I have been tracking the earthquake story on TV and on the internet for
over four days now, and here are some of the things I saw:


Day One: Chinese TV has little more than a few fact-based
reports about the earthquake. Mostly, it's business as usual. The
internet is exploding with news and information and also with reporting
and personal comments in the hyperactive Chinese blogosphere, Twitter,
and all the instant messaging services in China.
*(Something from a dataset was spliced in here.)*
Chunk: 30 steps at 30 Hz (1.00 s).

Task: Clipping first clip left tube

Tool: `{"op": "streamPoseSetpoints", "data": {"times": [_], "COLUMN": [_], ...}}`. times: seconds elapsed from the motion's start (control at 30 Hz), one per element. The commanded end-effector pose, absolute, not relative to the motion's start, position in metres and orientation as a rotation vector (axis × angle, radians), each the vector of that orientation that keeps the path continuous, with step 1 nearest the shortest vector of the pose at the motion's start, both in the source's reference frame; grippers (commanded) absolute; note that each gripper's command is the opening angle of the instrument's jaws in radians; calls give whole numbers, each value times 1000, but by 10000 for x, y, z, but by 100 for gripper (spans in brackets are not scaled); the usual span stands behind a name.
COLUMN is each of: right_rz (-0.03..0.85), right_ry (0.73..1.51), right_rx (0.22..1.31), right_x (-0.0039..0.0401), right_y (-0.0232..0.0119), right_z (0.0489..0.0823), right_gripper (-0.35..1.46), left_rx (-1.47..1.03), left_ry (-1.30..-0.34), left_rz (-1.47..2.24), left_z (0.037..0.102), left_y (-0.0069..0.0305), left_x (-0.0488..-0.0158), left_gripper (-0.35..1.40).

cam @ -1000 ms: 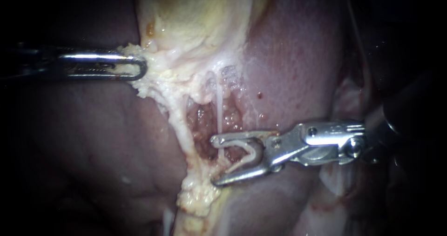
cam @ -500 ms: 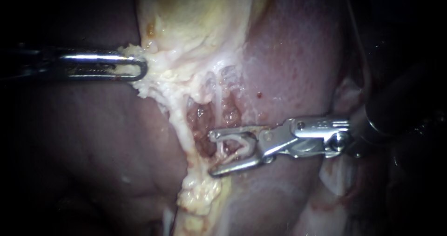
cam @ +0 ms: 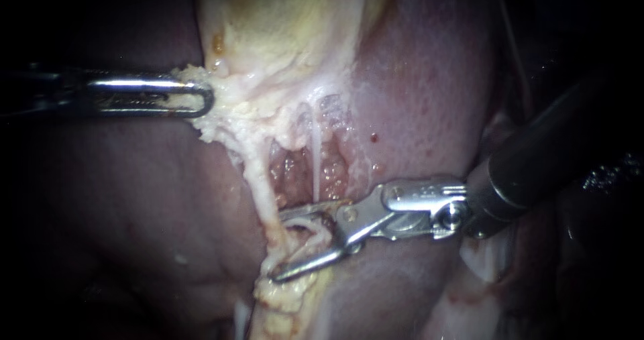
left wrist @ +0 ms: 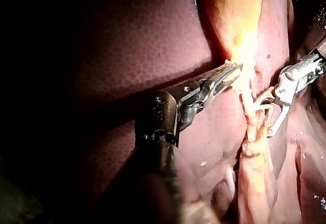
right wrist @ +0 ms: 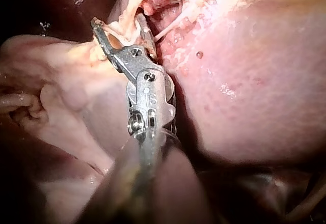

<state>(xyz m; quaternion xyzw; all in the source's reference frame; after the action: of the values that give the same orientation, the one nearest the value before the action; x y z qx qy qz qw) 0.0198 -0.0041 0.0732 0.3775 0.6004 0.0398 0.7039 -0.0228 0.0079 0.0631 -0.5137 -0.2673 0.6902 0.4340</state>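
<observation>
The left instrument (cam: 196,98) has its jaws clenched on the frayed edge of pale fatty tissue (cam: 221,115) at the lower end of the gallbladder (cam: 288,25). The gallbladder's yellow wall rises just ahead of and above the jaw tips. In the left wrist view the same jaws pinch that tissue edge, and the pale cord hangs down from it ahead of them.

The right instrument (cam: 278,246) holds its two jaws well apart, with a white clip (cam: 310,229) seated between them and touching both. The left tube (cam: 258,179) is a thick pale cord. It runs down from the tissue held by the left instrument and crosses the mouth of the right instrument's jaws, between their tips. I cannot tell whether the clip presses on it. In the right wrist view the pale cord likewise sits between the spread jaw tips.

A thin white tube (cam: 315,159) stands upright just above the right instrument's upper jaw, nearer the hinge than the tips. It crosses a raw reddish pocket (cam: 295,172) of opened tissue. A crumbly lump of fat (cam: 285,293) lies just under the lower jaw tip. The liver (cam: 429,98) spreads smooth and pinkish above the right instrument's shaft and behind its jaws.
</observation>
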Motion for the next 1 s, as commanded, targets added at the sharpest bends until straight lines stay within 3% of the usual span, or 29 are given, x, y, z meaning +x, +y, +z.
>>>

Day Two: The TV has a few reporters on the streets doing spot
reporting and interviews from as far into the earthquake areas as they
can reach, which is not very far. There is some footage of organized
response teams, the arrival of Prime Minister Wen Jiabao in Sichuan,
and scenes of devastation. The internet is getting organized, with
collections of amateur videos, photography, and trading information on
whereabouts of people in the earthquake area who can be useful to each
other.


Day Three: TV pieces become more heavily produced, and they
begin to include solemn background music, as well as announcements
posted in black and white coloring. Talk shows emerge with experts and
officials. There are personal interviews with survivors, and
newscasters occasionally struggle to keep composure. The internet gets
out information on donations as well as quacky theories on whether
animal behavior can predict earthquakes. Everyone agrees that the
government is moving forward with "unprecedented transparency" in media
coverage.


Day Four: TV pieces take on distinct, strong tones of
nationalistic pride. Flanks of soldiers in army fatigues run in
formation through rubbled streets, clamber over landslides, portage
boats, jump out of helicopters. Medical staff in white uniforms; rescue
squadrons in florescent orange; parades of ambulances. Legions more
soldiers carry the injured piggy-back style or swaddle babies in their
arms. There is footage of cranes, steam shovels, and people digging by
hand through impossible mountains of debris. Also, there is seemingly
no censorship on Chinese TV; the faces in all these productions tell
everything. The soldiers are young; the grief is raw; the eyes are
desperate. Chinese TV viewers are used to melodrama, but it's hard not
to be overwhelmed by the scale and the personal toll. In one scene, a
camera peers into a small crevice left between two collapsed floors of
a building. You see the eyes and face of a young teen-age girl trapped
there. You see she is waving her hand at the rescuers, and she calls
out "I'm happy. I'm happy. Tell my mother not to worry!" Online, the
internet reports dig deeper into seismology; questions of building
standards; comparative (non)reporting of past earthquakes; special
sites for personal messages; pleas for news of missing people; more
information about donations and charities.


This story will continue for a long, long time.